Radioactive isotopes released by missile test blast: Russia

MOSCOW, Russia on Monday said radioactive

isotopes were released in a recent accident at an Arctic missile test site

that caused widespread alarm as authorities kept details under wraps.

The August 8 blast killed five scientists and caused a spike in radiation

levels but for several days Russia did not admit nuclear materials were

involved.

The accident released swiftly decaying radioactive isotopes of strontium,

barium and lanthanum, media reported, citing tests by the Rosgidromet

national weather and environmental monitoring agency.

Alexander Uvarov, editor of the independent AtomInfo.ru news site, said the

isotopes did not pose a threat to the population.

These isotopes are products of nuclear fission of uranium, he told RIA

Novosti news agency.

But Greenpeace Russia said the weather agency's figures contradicted

earlier statements from Rosatom, the national nuclear agency, adding there

could be a health risk.

It called on authorities to release full data on radioactive contamination

in the area.

Sensors in the nearby city of Severodvinsk detected radioactive elements

with a half-life ranging from a few hours to up to 12.8 days and break down

into radioactive inert gases, Rosgidromet said.

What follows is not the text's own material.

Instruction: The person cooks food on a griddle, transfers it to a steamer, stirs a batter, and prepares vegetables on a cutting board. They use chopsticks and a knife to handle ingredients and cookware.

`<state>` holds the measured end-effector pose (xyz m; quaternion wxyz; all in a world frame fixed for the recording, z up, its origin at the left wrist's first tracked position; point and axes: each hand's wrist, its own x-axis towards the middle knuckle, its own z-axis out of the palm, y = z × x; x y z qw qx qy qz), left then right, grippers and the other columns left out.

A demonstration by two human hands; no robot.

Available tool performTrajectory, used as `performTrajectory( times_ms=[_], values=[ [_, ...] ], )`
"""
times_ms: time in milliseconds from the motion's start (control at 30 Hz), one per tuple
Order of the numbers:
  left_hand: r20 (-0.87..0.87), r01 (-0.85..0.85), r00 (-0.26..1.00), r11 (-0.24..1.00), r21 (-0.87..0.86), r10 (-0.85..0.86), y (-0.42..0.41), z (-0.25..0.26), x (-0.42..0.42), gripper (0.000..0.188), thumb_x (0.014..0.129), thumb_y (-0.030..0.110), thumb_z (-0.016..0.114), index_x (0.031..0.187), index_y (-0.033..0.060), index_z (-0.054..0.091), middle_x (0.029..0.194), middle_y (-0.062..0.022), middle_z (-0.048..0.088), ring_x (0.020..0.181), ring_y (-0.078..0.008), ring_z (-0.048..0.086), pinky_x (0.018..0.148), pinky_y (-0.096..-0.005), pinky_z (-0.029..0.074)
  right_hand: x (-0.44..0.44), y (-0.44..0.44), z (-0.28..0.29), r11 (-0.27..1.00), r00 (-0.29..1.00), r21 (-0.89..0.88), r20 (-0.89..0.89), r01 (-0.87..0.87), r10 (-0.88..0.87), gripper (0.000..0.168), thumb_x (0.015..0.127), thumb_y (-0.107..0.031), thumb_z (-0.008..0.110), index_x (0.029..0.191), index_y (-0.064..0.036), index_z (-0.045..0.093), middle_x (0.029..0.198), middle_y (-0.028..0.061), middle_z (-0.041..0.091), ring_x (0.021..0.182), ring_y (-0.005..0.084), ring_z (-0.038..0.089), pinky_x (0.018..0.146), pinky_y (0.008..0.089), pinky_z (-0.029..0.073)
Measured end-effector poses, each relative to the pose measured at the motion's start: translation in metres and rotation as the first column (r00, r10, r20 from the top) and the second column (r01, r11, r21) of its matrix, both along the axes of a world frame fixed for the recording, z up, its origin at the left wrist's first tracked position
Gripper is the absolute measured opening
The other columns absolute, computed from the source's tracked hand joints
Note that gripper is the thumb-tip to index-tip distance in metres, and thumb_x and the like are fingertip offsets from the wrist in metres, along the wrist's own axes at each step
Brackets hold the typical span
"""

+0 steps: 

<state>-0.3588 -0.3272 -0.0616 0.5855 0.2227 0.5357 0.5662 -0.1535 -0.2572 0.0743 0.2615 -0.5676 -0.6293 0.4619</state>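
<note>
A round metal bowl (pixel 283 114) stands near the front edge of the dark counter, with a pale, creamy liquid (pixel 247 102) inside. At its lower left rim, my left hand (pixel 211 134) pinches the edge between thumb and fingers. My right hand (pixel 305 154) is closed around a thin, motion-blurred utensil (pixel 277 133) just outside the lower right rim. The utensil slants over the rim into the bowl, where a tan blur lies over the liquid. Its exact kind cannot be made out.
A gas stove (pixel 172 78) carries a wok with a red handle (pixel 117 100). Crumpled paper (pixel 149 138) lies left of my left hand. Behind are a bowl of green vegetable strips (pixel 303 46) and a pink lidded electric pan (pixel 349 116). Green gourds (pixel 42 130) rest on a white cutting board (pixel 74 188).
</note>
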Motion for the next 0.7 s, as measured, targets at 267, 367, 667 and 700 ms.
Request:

These inert radioactive gases were the cause of a brief increase in

radiation levels, it said.

The monitor said earlier that its sensors in Severodvinsk measured

radiation levels that were up to 16 times higher than background levels after

the explosion, returning to normal after two-and-a-half hours.

Russia's Rosatom nuclear agency has said that its specialists killed in the

accident were developing new weapons and providing support for a missile

with an isotope power source.

Norway's nuclear safety authority said it detected tiny amounts of

radioactive iodine in a region bordering Russia after the blast while it

could not determine if this was related to the accident.

The Russian authorities have confirmed that a doctor involved in treating

the injured had a trace of radioactive isotope caesium-137 detected in his

muscle tissue, while denying this was related to the accident.

The Kremlin on Monday declined to comment on the report of radioactive

isotopes. Spokesman Dmitry Peskov said: This should be done by experts.